The same year, Croke Park and the semi-final against Derry: with little over 15 minutes left and Galway, playing poorly, trail by five and their revived season looks done.

I look down at O’Mahony, urgently moving up and down the sideline, the pressure rising and the thought occurs: wonder what he’ll be doing next year. Then out of nowhere — literally, nowhere, as their play has been so listless and ineffective — Galway wake up. Lazarus on speed. In 13 minutes, they knock off 1-5 without response.

I tell him afterwards about my faithless musing.

“Is that so?”

Months later in the conviviality of a Christmas function, he admitted that he had been thinking the very same thing.

By then, we had known each other for 12 years, including during his time as a columnist for The Irish Times.
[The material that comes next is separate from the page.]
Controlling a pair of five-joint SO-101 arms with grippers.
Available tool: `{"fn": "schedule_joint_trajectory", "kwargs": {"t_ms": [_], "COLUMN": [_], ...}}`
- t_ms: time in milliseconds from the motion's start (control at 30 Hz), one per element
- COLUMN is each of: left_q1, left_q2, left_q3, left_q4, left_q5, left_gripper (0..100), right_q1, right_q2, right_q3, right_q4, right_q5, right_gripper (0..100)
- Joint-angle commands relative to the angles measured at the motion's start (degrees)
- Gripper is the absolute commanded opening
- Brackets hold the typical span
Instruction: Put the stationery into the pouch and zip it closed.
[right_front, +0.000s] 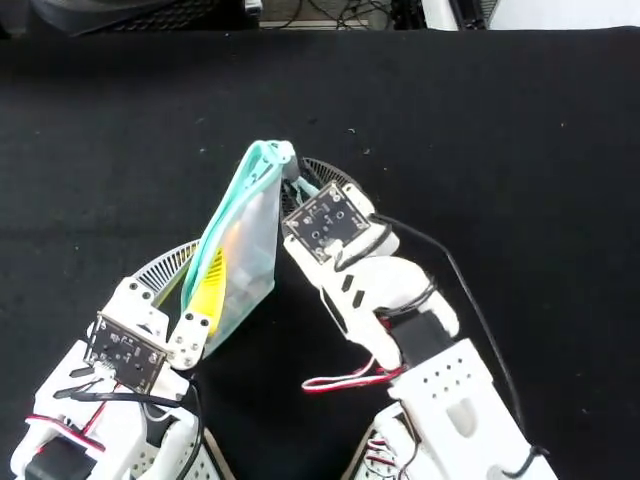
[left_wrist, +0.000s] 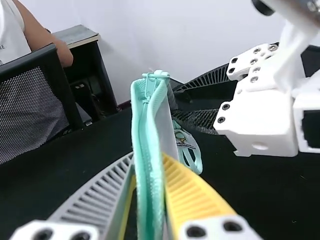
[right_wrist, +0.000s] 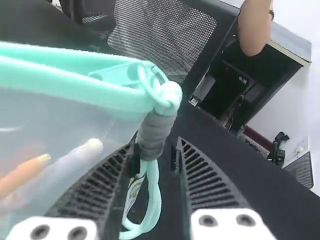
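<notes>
The translucent pouch (right_front: 250, 250) with a mint-green zipper edge is held up on edge over the black table, between both arms. My left gripper (right_front: 205, 272) is shut on its near end, and the zipper band (left_wrist: 149, 130) runs out between the grey finger (left_wrist: 95, 200) and the yellow one. My right gripper (right_front: 300, 190) is at the far end, and its black fingers (right_wrist: 210, 185) are shut on the grey zipper pull (right_wrist: 152, 131) with its mint loop. Through the pouch wall (right_wrist: 50, 115) I see an orange pen (right_wrist: 22, 175) and a white one (right_wrist: 75, 155).
The black table cover (right_front: 500, 150) spreads wide on both sides of the arms. Cables lie past its back edge (right_front: 330, 15). A mesh chair (left_wrist: 30, 110) and a dark cabinet (right_wrist: 235, 95) stand beyond the table.
</notes>
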Motion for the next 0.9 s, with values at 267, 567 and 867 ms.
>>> {"fn": "schedule_joint_trajectory", "kwargs": {"t_ms": [267, 567, 867], "left_q1": [0.5, 0.5, 0.5], "left_q2": [0.2, 0.2, 0.2], "left_q3": [0.0, 0.0, 0.0], "left_q4": [0.3, 0.3, 0.3], "left_q5": [-0.4, -0.4, -0.4], "left_gripper": [3, 3, 3], "right_q1": [-0.4, -0.4, 8.5], "right_q2": [10.5, 17.3, 19.6], "right_q3": [-4.9, -11.1, -13.8], "right_q4": [-1.6, -1.6, -2.7], "right_q5": [0.2, 0.2, 0.6], "right_gripper": [11.3, 8.3, 1.2]}}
A feature of the various media tributes paid to O’Mahony is the number that say how kind and accessible he was to young reporters. In 1989, I had come late to journalism and was attending my first press night in advance of Mayo’s first All-Ireland since the mythologised 1951 victory.
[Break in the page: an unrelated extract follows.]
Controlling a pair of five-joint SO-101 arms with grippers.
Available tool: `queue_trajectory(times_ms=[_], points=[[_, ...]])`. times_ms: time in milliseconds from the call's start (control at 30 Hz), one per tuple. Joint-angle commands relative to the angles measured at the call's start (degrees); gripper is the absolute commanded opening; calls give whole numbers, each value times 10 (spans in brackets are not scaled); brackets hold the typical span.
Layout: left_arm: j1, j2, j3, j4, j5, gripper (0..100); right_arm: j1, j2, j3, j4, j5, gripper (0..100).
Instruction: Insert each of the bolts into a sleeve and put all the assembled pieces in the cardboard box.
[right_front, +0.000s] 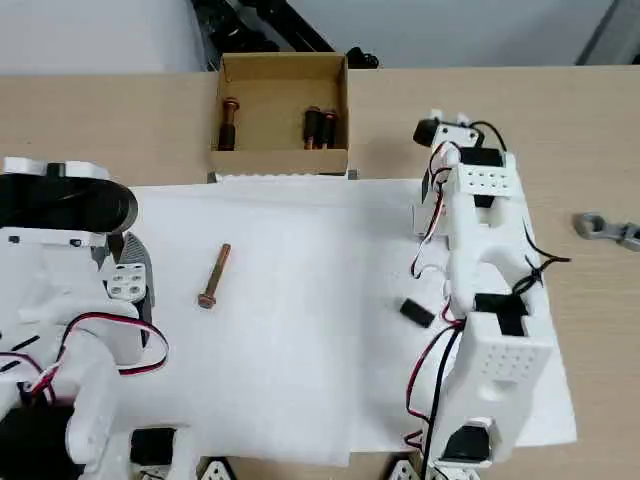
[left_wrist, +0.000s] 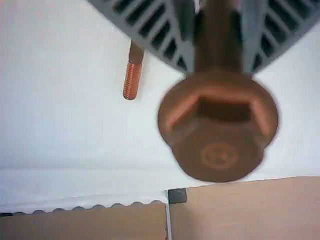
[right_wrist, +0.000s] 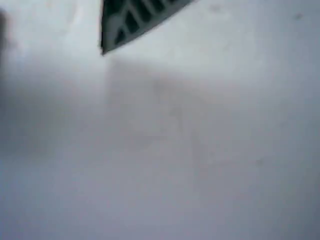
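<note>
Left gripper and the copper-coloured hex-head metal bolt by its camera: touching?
Touching. In the left wrist view the left gripper clamps the shank of the copper-coloured hex-head metal bolt from both sides, no gap.

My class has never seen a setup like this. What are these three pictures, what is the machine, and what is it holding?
Two white robot arms sit at a table. One picture looks down from above; the other two come from cameras on each arm's wrist. On the white sheet lie a loose bolt and a small black sleeve. The cardboard box holds assembled pieces. The left gripper is shut on a second bolt, its head towards that camera.
</note>
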Motion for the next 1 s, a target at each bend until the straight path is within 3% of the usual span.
queue_trajectory(times_ms=[0,267,533,967], points=[[1,-5,-4,1,-4,6,13,15,-15,-28,8,307],[1,-3,-4,1,-4,6,12,40,-15,-29,9,296],[1,-3,-4,1,-4,6,12,40,-15,-29,38,2],[1,-6,-4,1,-3,6,11,3,-16,9,33,25]])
John was the manager and despite neither having met nor indeed heard of me, he was immensely helpful and helped to organise a player interview. He was and remained a generous soul or as he was described by a former player, “a good man”.
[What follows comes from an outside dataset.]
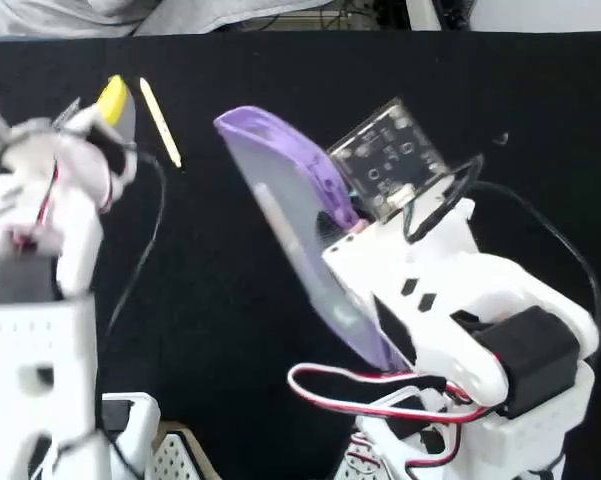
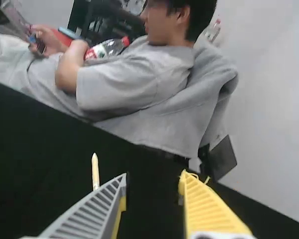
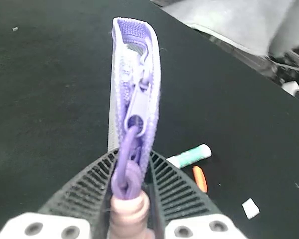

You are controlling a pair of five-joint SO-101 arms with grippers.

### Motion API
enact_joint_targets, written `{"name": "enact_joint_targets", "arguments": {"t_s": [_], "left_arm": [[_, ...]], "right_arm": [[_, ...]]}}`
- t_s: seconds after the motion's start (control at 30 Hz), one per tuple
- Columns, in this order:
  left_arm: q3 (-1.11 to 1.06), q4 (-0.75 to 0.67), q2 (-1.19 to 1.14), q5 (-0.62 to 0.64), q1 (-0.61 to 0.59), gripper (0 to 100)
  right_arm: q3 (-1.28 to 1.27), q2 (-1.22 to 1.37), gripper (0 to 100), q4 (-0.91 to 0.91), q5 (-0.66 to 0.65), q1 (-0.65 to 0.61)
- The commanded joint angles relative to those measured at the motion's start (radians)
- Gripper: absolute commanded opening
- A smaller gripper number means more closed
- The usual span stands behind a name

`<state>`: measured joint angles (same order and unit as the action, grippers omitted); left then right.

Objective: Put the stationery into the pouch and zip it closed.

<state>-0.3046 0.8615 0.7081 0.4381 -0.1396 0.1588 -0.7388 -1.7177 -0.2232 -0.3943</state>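
My right gripper (image 3: 134, 162) is shut on the purple pouch (image 3: 134, 74), which is held up on edge off the black table (image 1: 230, 330). The pouch's zip slider (image 3: 135, 107) and its purple cord lie just in front of the fingers. In the high view the pouch (image 1: 285, 210) tilts up to the left from that gripper (image 1: 348, 228). A yellow pencil (image 1: 160, 122) lies on the table at the back left. My left gripper (image 2: 151, 184) hangs open and holds nothing, just short of the pencil (image 2: 95, 172), and its yellow finger (image 1: 113, 98) is close to the pencil's left.
Beyond the pouch in the right wrist view, a white and green stick (image 3: 190, 156), a small orange piece (image 3: 200, 178) and a white scrap (image 3: 249, 208) lie on the table. The arm bases (image 1: 40, 400) stand at the front edge. The table's back edge (image 1: 300, 36) is close behind the pencil.
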Motion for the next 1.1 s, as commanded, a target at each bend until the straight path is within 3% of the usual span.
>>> {"name": "enact_joint_targets", "arguments": {"t_s": [0.0,0.53,1.07], "left_arm": [[0.254,0.098,-0.233,0.003,-0.004,18],[1.079,0.483,-1.120,0.041,-0.012,18],[1.547,0.499,-1.714,0.054,-0.027,18]], "right_arm": [[0.015,-0.031,1.1,0.020,0.009,0.051],[0.008,-0.031,1.1,0.002,0.009,0.052],[0.008,-0.031,1.1,-0.014,0.009,0.052]]}}
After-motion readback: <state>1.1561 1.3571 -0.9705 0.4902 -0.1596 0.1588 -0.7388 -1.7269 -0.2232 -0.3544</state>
His phone number sits on my desk in an ancient orange box of index cards, written in as the first entry under “O”, just above Mick O’Dwyer — a conjunction that used to amuse him.

Both, though, had unparalleled success, not just in winning All-Irelands but as missionaries, bringing success to places from where it had been long estranged — in O’Mahony’s case, Mayo’s first All-Ireland final in 38 years, Leitrim’s first Connacht in 67 and Galway’s first Sam Maguire for 32.

He was a pioneer in the science of preparation, the meticulousness of everything being properly organised and nothing out of place.

There was also his openness to sports psychology and performance coaching, then innovations that helped to instil confidence in teams to achieve things their counties hadn’t done for decades.

His wife Ger, a home economics teacher, drew up nutrition plans for players and he enlisted Bill Cogan, a performance specialist, who worked in industry. There was also an annual battery of physical tests for his players at the start of the season, conducted in what is now UL.

Reflecting on his experiences in management, he often referred to “raising the bar”, getting players to focus on attaining higher standards.

This attention to detail extended to using video not just for analysis but to produce positive, motivational images of players doing things well.

In this he was assisted by RTÉ’s Tommie Gorman, who died just two weeks ago. They had been in touch about ensuring they got out of their respective hospitals in time for a project planned for August.

The last most heard from O’Mahony was the day after his friend’s death, on Morning Ireland, clearly upset by the suddenness of it all.

In a retrospective interview three years ago to mark the 50th anniversary of his first All-Ireland final, he also talked about the cancer that cruelly beset him just as he was settling into retirement in 2020, as well as how “touch and go” his 1971 minor medal had been.

As a briefly enrolled clerical student in Maynooth, he wasn’t even sure if he’d be allowed to play.

In 2007, I followed him on his first general election canvass in Mayo when he ran for Fine Gael. His football instincts were entertainingly at odds with political practice. He couldn’t really tell constituents that the other candidates had to be considered favourites to beat him.

Then in a local radio studio, he made further history when his support for a western rail corridor was questioned, by actually losing his temper. The one thing that he brought persistently to the doorsteps and homesteads was an ambition to do something for the west. It was his theme.

He was elected for two terms in Mayo and added a third in the Seanad.

This Thursday when he is laid to rest, the worlds of football and politics will pay their respects.

It is so sad to realise that there will be no more phone calls, dispensing insight — and information — on football and politics. He will be truly missed.